I think this really depends on the context. Watching AI children get victimized is just as bad as real ones. It could give sick people ideas and normalize it to them.
What is the issue that AI actors would solve that tighter legal controls and actual punishment could accomplish? Overwork? Abuse off film by adults in power? These things happen to adults as well.
Oh man, the weird kludges are the most frustrating about coding through AI. The aforementioned silent 60 second timeout on a function was so irritating when I found it, I had to go outside and take a break. Nobody asked for it, it never mentioned it in its plan, and it certainly wasn’t a choice I would have made. I stopped auto-accepting its edits and reviewed the changes before I let it proceed after that.
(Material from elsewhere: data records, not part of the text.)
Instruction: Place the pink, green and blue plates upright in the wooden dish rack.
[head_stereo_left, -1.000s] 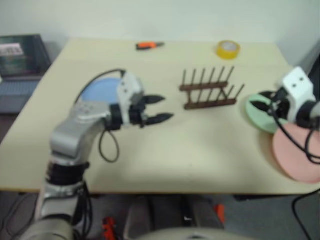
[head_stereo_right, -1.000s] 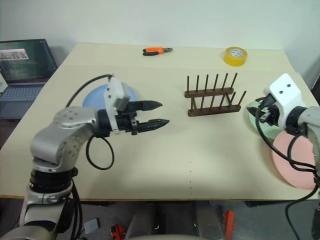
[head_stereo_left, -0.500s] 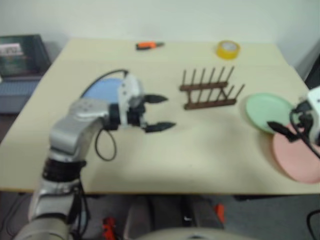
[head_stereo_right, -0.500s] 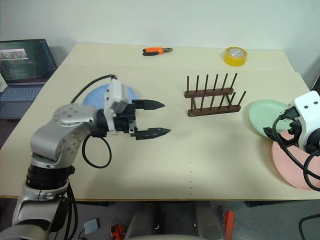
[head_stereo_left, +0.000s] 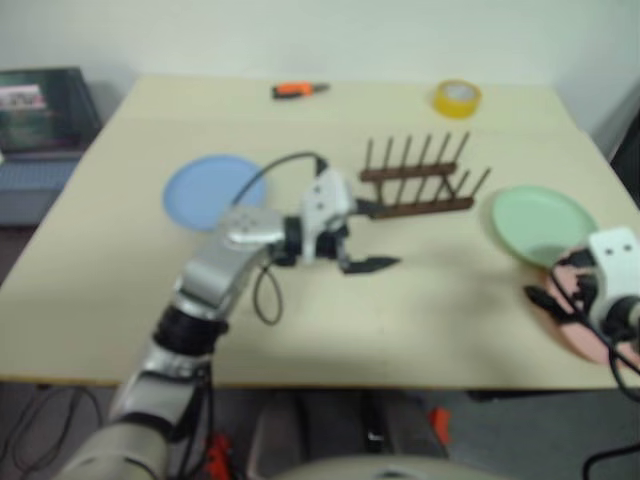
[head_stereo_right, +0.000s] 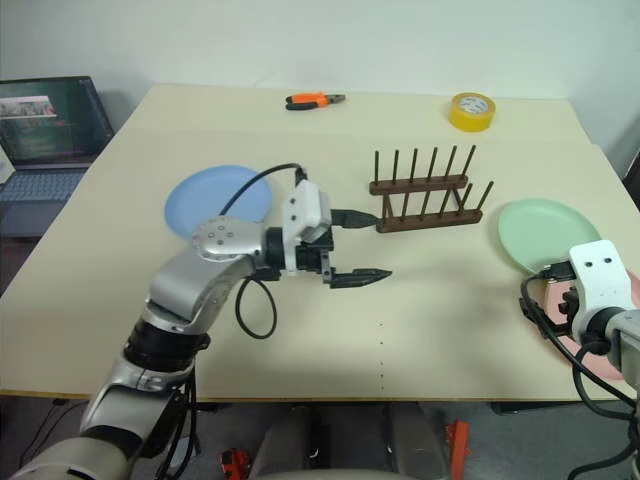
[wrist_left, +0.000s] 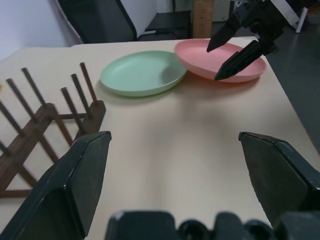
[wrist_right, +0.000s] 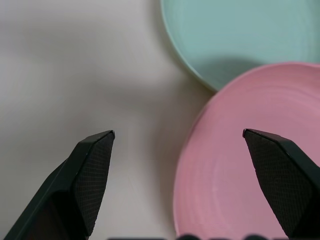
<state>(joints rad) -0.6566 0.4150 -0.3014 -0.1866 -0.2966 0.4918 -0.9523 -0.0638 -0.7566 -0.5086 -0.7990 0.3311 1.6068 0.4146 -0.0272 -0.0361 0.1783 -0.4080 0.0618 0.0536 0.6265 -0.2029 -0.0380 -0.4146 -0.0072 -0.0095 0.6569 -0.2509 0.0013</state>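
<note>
The blue plate (head_stereo_right: 210, 200) lies flat at the table's left, behind my left arm. At the right lies the green plate (head_stereo_right: 545, 230), and the pink plate (wrist_left: 200, 59) is at its near side with its rim over the green one. The wooden dish rack (head_stereo_right: 425, 195) stands empty at centre back. My left gripper (head_stereo_right: 383, 247) is open, pointing right, level with the rack's left end. My right gripper (wrist_right: 178, 132) is open over the pink plate's left rim, one finger above the bare table.
A yellow tape roll (head_stereo_right: 471, 111) and orange pliers (head_stereo_right: 313, 101) lie along the table's far edge. A laptop (head_stereo_right: 45, 125) stands off the table to the left. The pink plate reaches the table's right front edge.
My left gripper swung right from over the blue plate to the rack's left end. My right gripper drew back and down from the green plate to the pink plate's rim and opened wider.
</note>
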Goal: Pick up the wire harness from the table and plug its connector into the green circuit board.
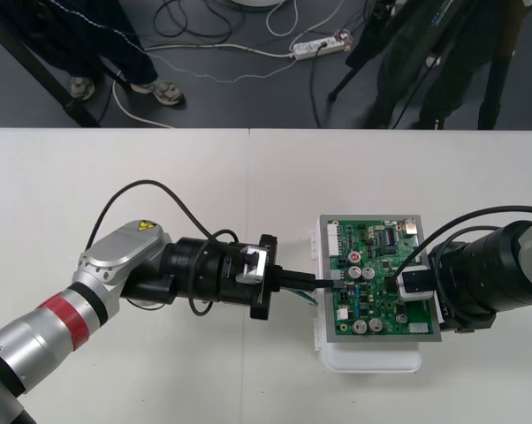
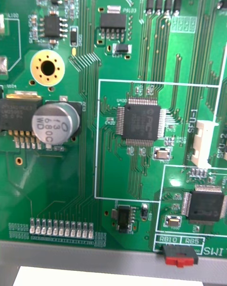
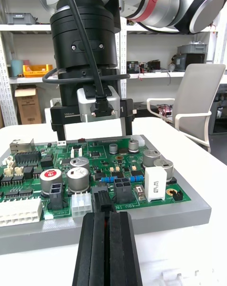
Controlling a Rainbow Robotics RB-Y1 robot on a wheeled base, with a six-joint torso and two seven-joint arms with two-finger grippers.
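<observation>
- Reaching in from the left, the left end effector meets the left edge of the green circuit board, which sits on a white base on the surface.
- Its fingers are pressed together on the wire harness. The black plug juts from their tips at the board's edge, beside a white connector. Whether it is seated cannot be told.
- Thin wires trail beneath those fingers.
- The right end effector hangs over the board's right side, fingers wide apart, holding nothing.
</observation>
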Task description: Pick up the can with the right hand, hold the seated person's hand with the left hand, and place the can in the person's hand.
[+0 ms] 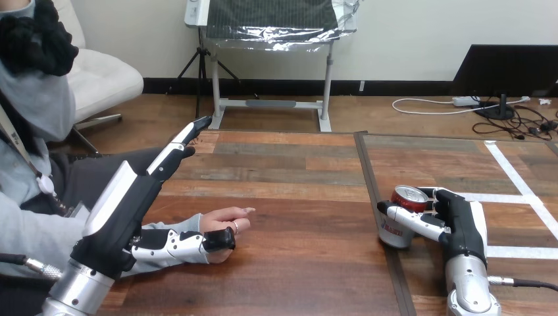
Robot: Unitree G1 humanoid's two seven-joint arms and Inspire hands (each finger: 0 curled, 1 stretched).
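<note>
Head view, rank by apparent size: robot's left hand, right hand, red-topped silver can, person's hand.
1. Black-and-white left hand: largest, though it is nearest the camera.
2. Black-and-white right hand.
3. Red-topped silver metal can and the person's hand: they look alike and both are partly covered, so left unranked.

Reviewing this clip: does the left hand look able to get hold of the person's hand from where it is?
Probably yes. The left hand sits right beside the person's hand, fingers straight, thumb alongside it, nothing lying between them. The can is across the table in the right hand.
</note>
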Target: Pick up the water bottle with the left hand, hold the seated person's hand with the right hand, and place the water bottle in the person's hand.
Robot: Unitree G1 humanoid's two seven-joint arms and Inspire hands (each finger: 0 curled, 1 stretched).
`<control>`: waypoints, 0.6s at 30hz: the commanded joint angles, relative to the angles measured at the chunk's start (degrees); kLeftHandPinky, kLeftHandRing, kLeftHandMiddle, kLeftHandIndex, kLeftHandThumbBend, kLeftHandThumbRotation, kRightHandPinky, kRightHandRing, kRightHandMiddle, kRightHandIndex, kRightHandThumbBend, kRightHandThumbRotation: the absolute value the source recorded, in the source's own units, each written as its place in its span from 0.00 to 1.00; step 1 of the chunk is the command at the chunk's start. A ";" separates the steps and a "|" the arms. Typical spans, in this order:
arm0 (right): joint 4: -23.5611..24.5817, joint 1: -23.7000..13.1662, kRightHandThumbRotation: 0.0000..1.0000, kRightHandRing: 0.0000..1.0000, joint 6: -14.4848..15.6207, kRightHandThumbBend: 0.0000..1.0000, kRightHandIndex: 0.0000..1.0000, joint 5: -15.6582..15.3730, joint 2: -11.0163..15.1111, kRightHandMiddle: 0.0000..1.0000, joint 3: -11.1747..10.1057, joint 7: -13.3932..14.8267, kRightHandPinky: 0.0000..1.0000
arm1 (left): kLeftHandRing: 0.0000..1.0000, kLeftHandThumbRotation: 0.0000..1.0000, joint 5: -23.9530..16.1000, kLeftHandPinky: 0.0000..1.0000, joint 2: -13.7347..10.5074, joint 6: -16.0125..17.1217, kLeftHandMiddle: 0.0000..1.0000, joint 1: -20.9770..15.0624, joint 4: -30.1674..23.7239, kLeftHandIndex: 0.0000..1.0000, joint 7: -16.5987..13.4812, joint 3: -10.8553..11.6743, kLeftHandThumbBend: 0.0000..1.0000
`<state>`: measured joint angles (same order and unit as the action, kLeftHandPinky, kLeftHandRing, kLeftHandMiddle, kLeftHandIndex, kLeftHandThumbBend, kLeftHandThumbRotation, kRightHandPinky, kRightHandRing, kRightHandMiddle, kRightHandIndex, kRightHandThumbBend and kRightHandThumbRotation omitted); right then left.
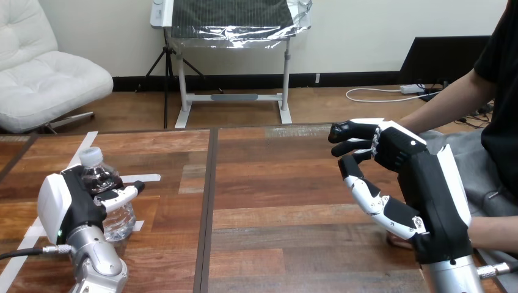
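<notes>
Right hand (397,183): raised above the table's right half, back shell toward the camera. Fingers (349,132) bent forward, thumb spread below them; the gap between gapes and grasps nothing.

Table (275,201): wooden, 2 panels joined by 1 dark seam running front to back. The stretch between the 2 robot hands is bare wood.

Person: seated at the right side. 1 forearm (449,105) slants down behind the right hand's knuckles. A 2nd forearm (493,233) comes in low from the right edge and passes behind the robot's right wrist, which hides most of the person's hand (398,242); a small part shows just left of the wrist. Contact between it and the robot cannot be told.

Left hand (73,207): low at the table's left, wrapped round the water bottle (119,221), thumb across its front.

Water bottle: 1, clear, upright, white cap (90,156) above the hand. Whether its base touches the table cannot be told.

White tape strips (142,178): on the left panel around the bottle; partly covered, so not counted.
</notes>
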<state>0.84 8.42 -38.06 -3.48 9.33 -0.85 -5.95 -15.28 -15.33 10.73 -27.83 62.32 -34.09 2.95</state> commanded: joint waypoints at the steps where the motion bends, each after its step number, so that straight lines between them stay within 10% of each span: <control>1: 2.22 -3.73 0.03 0.58 -0.56 0.33 0.63 0.17 0.67 0.64 -1.04 0.28 0.46 | 0.41 0.00 0.42 0.36 -0.41 2.30 0.47 -2.45 -0.79 0.49 -0.01 -0.10 0.74; 18: 1.84 -4.00 0.02 0.57 -0.82 0.33 0.63 0.73 0.61 0.63 -0.98 0.04 0.45 | 0.41 0.00 0.38 0.35 0.02 3.23 0.47 -1.89 -1.92 0.49 -0.08 -0.46 0.75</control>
<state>0.84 8.41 -38.07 -3.14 9.35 -1.06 -5.97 -15.04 -15.21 11.51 -27.55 62.33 -34.08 2.94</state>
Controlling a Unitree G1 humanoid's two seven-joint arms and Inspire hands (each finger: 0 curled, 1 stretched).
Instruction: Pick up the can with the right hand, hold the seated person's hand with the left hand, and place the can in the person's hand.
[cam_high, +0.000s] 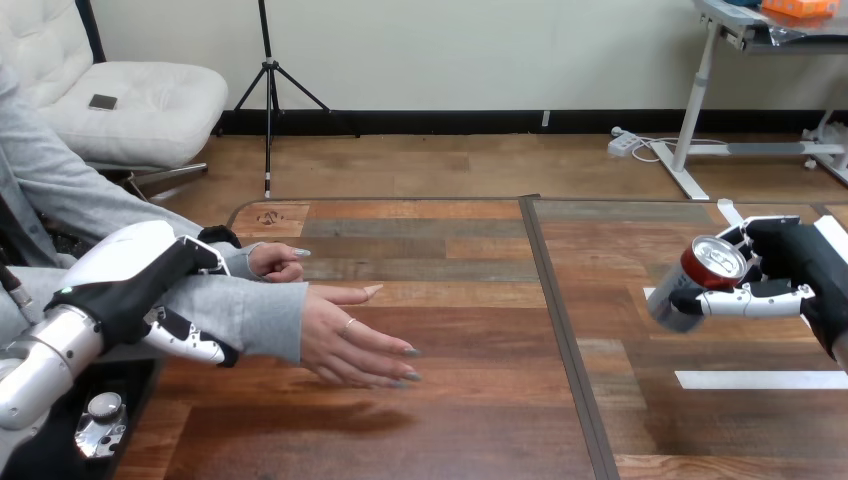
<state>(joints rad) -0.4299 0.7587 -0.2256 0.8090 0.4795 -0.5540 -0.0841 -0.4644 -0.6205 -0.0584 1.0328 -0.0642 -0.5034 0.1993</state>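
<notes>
The wooden table (450, 430) lies in front of me, and a dark seam (562, 340) divides it into a left part and a right part. My left arm (40, 355) comes in from the lower left. The person's forearm (255, 312), in a grey sleeve, reaches from the left side over the left part of the table. My left hand (140, 280) is closed around this forearm, a little behind the wrist: the back of my hand lies on top of the sleeve and my fingers (190, 343) curl under it. The person's hand (350, 340) is flat and free, with the fingers stretched toward the seam, just above the wood. A second hand of the person (275, 262) rests behind it, near the sleeve. At the right edge my right hand (795, 262) grips the can (700, 285), with my fingers curled around its body. The can is red and silver, it is tilted with its top toward the left and upward, and it is held in the air over the right part of the table, well apart from the person's hand. A white tape strip (760, 380) lies on the wood under it.
</notes>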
That’s true, and they can be weirdly uneven on specific tasks. When feeding the code by one model into a different model when trying to debug it, the new one will sometimes offer up a new set of code for a completely unrelated function in addition to its proposed fix. I’m not sure what triggers that odd behavior. I seem to agree with the new LLM and accept the rewrite of the function about %50 of the time. A few times the new suggestion has been batshit crazy, though.
I won’t argue. And given that they are getting rather good at things like image recognition and creation, it’s not clear that LLM is even the best description? Under the covers it’s all pattern recognition and extrapolation, I suppose. Language or otherwise.
But is this the (or a) path to something we would call strong general AI? I really don’t know, how would we tell?
Unless you are religious, or a quantum sceptic like Penrose, it seems that mind arises from some sort of emergent process?
It turns out that a truly deep understanding of language – which LLMs clearly possess – necessarily begins to model basic human cognition across a surprisingly wide spectrum of capability, so that things like image processing and generation are not as much of a stretch as they may seem.
No. LLMs are just one particular breakthrough technology. True AGI will need to be a combination of many others, with LLM language proficiency being basically a very good front-end, or UI.
It’s all about emergence at sufficient scale. Because there’s nothing else there, otherwise one has to believe in magic, spirits, immortal souls, and fairies.